Numbers of identified sex-linked genes in R. hastatulus

Gene set Sex-linked genes with Y-linked copies* Hemizygous genes Hemizygous genes, %
XY system 698 (565) 119 24
XY1Y2 shared 510 (460) 100 28
XY1Y2 unique§ 788 (223) 44 8
*

Numbers indicate genes with at least four supporting SNPs showing sex-linked segregation and having no SNPs with autosomal segregation. Values in parentheses identify the numbers of genes with at least one fixed X-Y difference in the population sample.

Estimates of percentage of hemizygous genes were calculated by comparing the number of hemizygous genes and the number of X/Y genes that had at least four segregating X polymorphisms.

Shared genes represent genes in the XX/XY1Y2 system that were also identified in the XX/XY system.

§

Unique genes represent genes identified as unique to the XX/XY1Y2 system.

Cytological measurements of X-chromosome size in R. hastatulus suggest that the X is ∼20% of the diploid female genome for the XY system and ∼30% of the genome in the XY1Y2 system (25). Using the estimated number of genes reported in other dicotyledonous plants [28,000 in Arabidopsis thaliana (26)], we obtained a rough estimate of the expected number of sex-linked genes of 5,600 and 8,400 for the XY and XY1Y2 systems, respectively. Our screen for sex-linked genes using segregating polymorphisms in expressed genes therefore captures ∼13% and ∼15% of the total number of sex-linked genes for the XY and XY1Y2 systems, respectively.

Because some of our candidate sex-linked genes may be in a pseudoautosomal region, and therefore partially recombining with the sex-determining region, we independently sequenced transcriptomes from a single male and female from each of six populations per sex chromosome system and checked for the presence of fixed differences between males and females (Table 1 and SI Appendix, Tables S2 and S3). This approach led to validation of ∼80% of the sex-linked genes from the XY system, 90% from the XY1Y2 system shared with the XY system, but only 28% of the young XY1Y2 genes. This suggests that fewer variants have fixed between the neo-sex chromosomes, potentially due to ongoing recombination in a pseudoautosomal region or very recent recombination suppression, with residual shared polymorphism between the chromosomes. For subsequent analyses, we excluded genes without fixed differences between X and Y, as well as a small number of genes with one or more SNPs displaying autosomal segregation (SI Appendix, Table S4).

Phylogenetic Relationships and Evolutionary Divergence of Sex-Linked Genes.
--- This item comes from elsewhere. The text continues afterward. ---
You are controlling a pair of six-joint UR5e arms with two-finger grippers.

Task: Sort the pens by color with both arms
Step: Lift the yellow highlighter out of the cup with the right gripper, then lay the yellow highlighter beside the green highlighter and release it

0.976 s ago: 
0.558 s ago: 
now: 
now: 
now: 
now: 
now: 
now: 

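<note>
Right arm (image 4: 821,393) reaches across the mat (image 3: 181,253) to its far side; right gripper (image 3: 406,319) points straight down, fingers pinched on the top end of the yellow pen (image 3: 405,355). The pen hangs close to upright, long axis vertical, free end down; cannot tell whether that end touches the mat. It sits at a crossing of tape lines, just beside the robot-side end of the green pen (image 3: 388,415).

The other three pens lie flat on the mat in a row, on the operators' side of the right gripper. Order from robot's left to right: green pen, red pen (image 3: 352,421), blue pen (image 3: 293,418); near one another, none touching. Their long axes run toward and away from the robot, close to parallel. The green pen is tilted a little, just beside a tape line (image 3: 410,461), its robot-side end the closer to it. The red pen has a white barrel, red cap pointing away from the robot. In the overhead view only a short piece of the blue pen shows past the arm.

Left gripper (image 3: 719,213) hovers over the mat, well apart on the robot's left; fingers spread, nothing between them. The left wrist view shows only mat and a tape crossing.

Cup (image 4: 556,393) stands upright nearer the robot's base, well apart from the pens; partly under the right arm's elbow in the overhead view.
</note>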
To investigate relatedness and levels of divergence of sex-linked genes, we obtained additional transcriptome data and identified orthologous sequences from the closest known nondioecious outgroup that lacks sex chromosomes, Rumex bucephalophorus (24). We developed a maximum likelihood method to infer the phased X and Y sequences from both sex chromosome systems for each gene. We confirmed the reliability of our method using simulations (SI Appendix, Figs. S1 and S2) and constructed phylogenetic trees of these sequences, including the outgroup (Methods and SI Appendix). Of 354 old sex-linked genes, 150 (42%) X alleles were monophyletic from the two sex chromosome systems, whereas 179 (51%) Y alleles were monophyletic (Fisher’s exact test, P < 0.04), consistent with the origins of these Y-linked genes predating the divergence of the two sex chromosome systems. Overall, only 78 (22%) exhibited complete reciprocal monophyly for both X and Y between the systems, highlighting their very recent divergence and indicating that a significant proportion of even the old genes may have experienced recent suppression of recombination and some may be pseudoautosomal. Consistent with this, maximum likelihood estimates of synonymous substitution rates (Ks) for both young and old X- and Y-linked genes (Fig. 1) suggest that the majority have low levels of nucleotide divergence, implying that many genes are in an early stage of divergence or experience ongoing recombination.

Fig. 1.

Fig. 1.

Synonymous site divergence in sex-linked genes of the XY1Y2 system of R. hastatulus. Maximum likelihood estimates of lineage-specific rates of per-site synonymous substitution are shown for the X chromosome (A) and Y chromosome (B). Old sex-linked genes refer to genes that are shared between the ancestral XY system and the derived XY1Y2 system. Young sex-linked genes refer to those that are unique to the derived XY1Y2 system.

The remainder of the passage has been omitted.